Beyond Decision Models – Using Technical and Business Standards to Transform Financial Services. Brian Stucky, Quicken Loans
Although having recently joined Quicken Loans as a senior enterprise architect, Brian Stucky is also involved in the MISMO mortgage standards organization, which was the focus of his presentation. Earlier this year, MISMO recommended DMN as an official standard for documenting, implementing, exchanging and executing decision models in the mortgage industry; they are also working on officially recognizing BPMN too. The idea is to create a DMN data structure based on the existing MISMO XSD to allow these mortgage-related decision models to be shared, but the industry is still rife with paper-based processes and legacy systems that hinder adoption.
There’s a history of business rules in the mortgage industry, but it didn’t really allow for business control of the rules, didn’t have the agility required, and was expensive. DMN is changing that game — especially with decisions as a service instead of on-premise systems — and allowing mortgage companies to better meet some of the new regulations such as Ability-To-Repay, where the written government regulation can be translated into a standard DMN model to ensure that all parties are using the same evaluation criteria. They’ve proven that time required to change the DMN model for a specific rule can take as little as a couple of hours to analyze and modify the model, which is a huge push for moving from MISMO XSD to the DMN model.
In the future, this could mean that DMN plus the MISMO data model could be used directly to disseminate a regulatory rule change, rather than the 800-page text document used now. That brings up other issues, such as versioning of the model or even of DMN, and engine compliance in executing the DMN models as distributed. A better way to do it may be to roll out the model as a service with an open API, where every mortgage provide uses the same decision service; this guarantees that it will be evaluated identically everywhere. The ultimate goal may be a digital mortgage, potentially using blockchain to ensure the chain of events in this smart contract.
Meeting the Expectations with DMN and Constraint Solving: The Notary Case. Marjolein Deryck, KU Leuven
Marjolein Deryck presented on research in decision modeling and knowledge representation, and how she applied it to property registration taxes in Belgium, which is typically calculated by a notary. The use case was to support a notary when performing these calculations, using DMN for collaborative analysis with the notary and an executable prototype; then IDP to go beyond DMN capabilities in a constraint approach.
An interesting requirement was that the support application be non-intrusive: the notary felt that if he was spending too much time typing on a computer while figuring this out with a client, he would be seen as less of an expert. A tablet-based app with minimal requirement for data entry, plus interactive in terms of presenting the next best question rather than following a fixed script were seen as essential.

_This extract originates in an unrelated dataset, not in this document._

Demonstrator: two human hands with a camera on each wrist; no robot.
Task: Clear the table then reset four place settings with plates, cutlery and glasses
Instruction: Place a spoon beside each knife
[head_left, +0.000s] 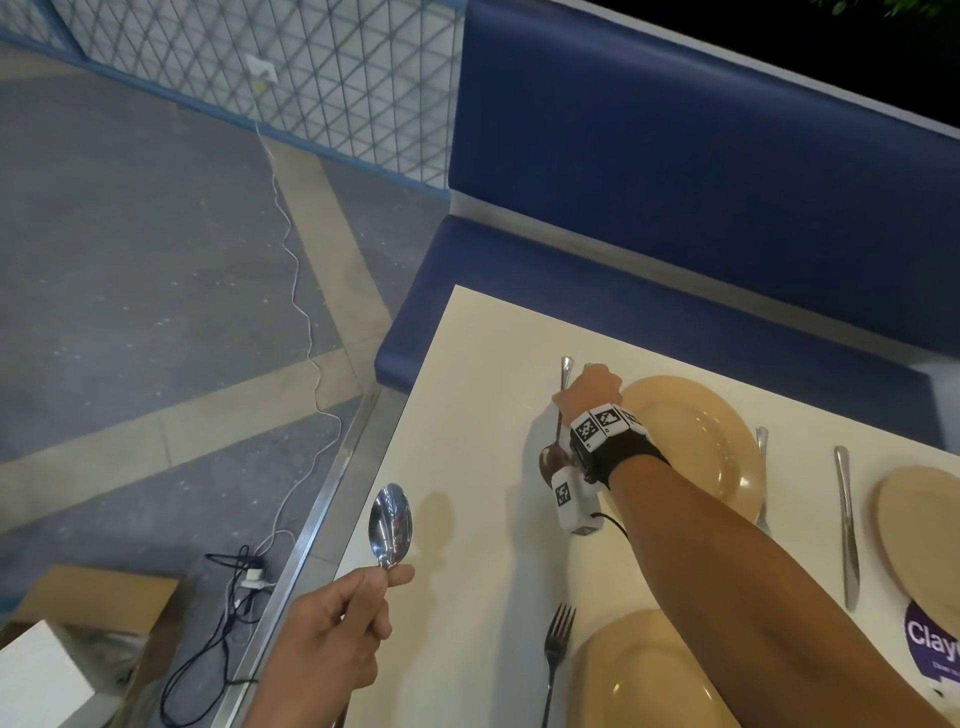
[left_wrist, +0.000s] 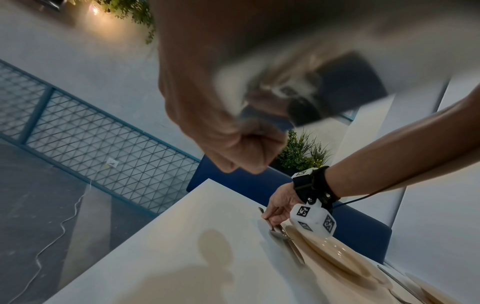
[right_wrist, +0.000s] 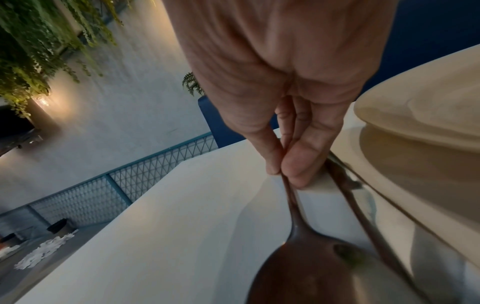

In her initial evaluation, DMN was seen as lacking script interactivity/adaptability (although I saw a really interesting way to use DMN and BPMN to resolve this last week at CamundaCon), and she instead considered IDP as a more powerful implementation. This provides a better solution, although the models are less understandable by the notaries, and required enhancements to be able to provide an explanation of a specific calculation.

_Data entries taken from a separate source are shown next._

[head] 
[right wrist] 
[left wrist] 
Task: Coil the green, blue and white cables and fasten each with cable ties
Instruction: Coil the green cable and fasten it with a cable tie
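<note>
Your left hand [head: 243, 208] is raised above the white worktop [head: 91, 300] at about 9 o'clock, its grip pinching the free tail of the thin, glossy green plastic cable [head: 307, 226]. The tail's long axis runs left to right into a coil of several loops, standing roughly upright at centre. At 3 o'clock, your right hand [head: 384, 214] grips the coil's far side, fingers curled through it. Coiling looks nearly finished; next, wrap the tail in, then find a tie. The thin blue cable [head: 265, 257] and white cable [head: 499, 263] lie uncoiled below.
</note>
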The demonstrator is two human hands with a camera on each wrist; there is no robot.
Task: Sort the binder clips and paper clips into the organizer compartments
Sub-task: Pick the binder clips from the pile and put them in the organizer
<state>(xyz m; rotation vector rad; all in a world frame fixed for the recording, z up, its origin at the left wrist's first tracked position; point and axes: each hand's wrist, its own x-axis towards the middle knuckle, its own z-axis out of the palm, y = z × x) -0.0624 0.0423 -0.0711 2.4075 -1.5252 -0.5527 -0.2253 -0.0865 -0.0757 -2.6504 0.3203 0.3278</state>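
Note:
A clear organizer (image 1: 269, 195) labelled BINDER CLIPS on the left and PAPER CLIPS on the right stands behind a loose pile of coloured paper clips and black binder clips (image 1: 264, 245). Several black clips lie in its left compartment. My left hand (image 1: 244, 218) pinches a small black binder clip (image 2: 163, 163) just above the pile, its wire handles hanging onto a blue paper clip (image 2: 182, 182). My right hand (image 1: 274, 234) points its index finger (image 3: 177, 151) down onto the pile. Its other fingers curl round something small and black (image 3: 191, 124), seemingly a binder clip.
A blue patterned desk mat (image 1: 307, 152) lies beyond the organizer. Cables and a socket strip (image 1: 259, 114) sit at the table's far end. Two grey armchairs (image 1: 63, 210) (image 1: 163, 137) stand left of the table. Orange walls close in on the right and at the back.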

The lessons learned included the use of DMN as an intermediate model — for gathering and analyzing requirements together with the business user — as well as how to combine DMN and IDP in a project.
Panel: DMN and Beyond
We closed off day 1 of DecisionCAMP 2019 with a panel that included Mike Gualtieri, Alan Fish, Jan Vanthienen, Jan Purchase, Gary Hallmark and Brian Stucky, moderated by Jacob Feldman.
A few points that came up during the panel (unattributed to the specific speaker):
- Many buyers of decision management systems don’t known enough about DMN to evaluate it or even ask for it.
- DMN still falls short in complex representations, although works well to represent static hierarchical information from decision tables. It has the potential to include other representations and other models such as machine learning. Making it more powerful could, however, have DMN lose the simplicity that makes it more likely to be adopted.
- DMN is difficult to debug, making it hard to figure out logic flaws.
- The diagram/graph level of DMN is very understandable to business users/analysts, but by the time you’re doing more complex nested expression logic at the FEEL execution level, you’ve lost most of them.
- Highly-regulated industries such as lending, where rules are already documented in spreadsheets, are a good target for DMN implementation.
- Being able to follow the execution path is not the same as an explanation of the decision logic. The DMN standard includes support for remarks/annotations to improve explainability but that may not be sufficient.
- Knowledge sources in DMN models have no programmatic representation, putting the onus on the modeler to ensure explainability and traceability.
- Ethics are important to decision management in terms of decision fairness and consistency. DMN model-based decision making can improve that as long as the models are based on the right rules and data.
- There’s a need to be able to integrate DMN and machine learning while still providing decision explainability.
- Models are always fit for purpose: there is no all-encompassing model that is suitable for everything. As an aside, that’s definitely true in the BPMN realm too.
That’s it for day 1; I’m off to find a gelato and an Aperol Spritz on this warm evening in Bolzano.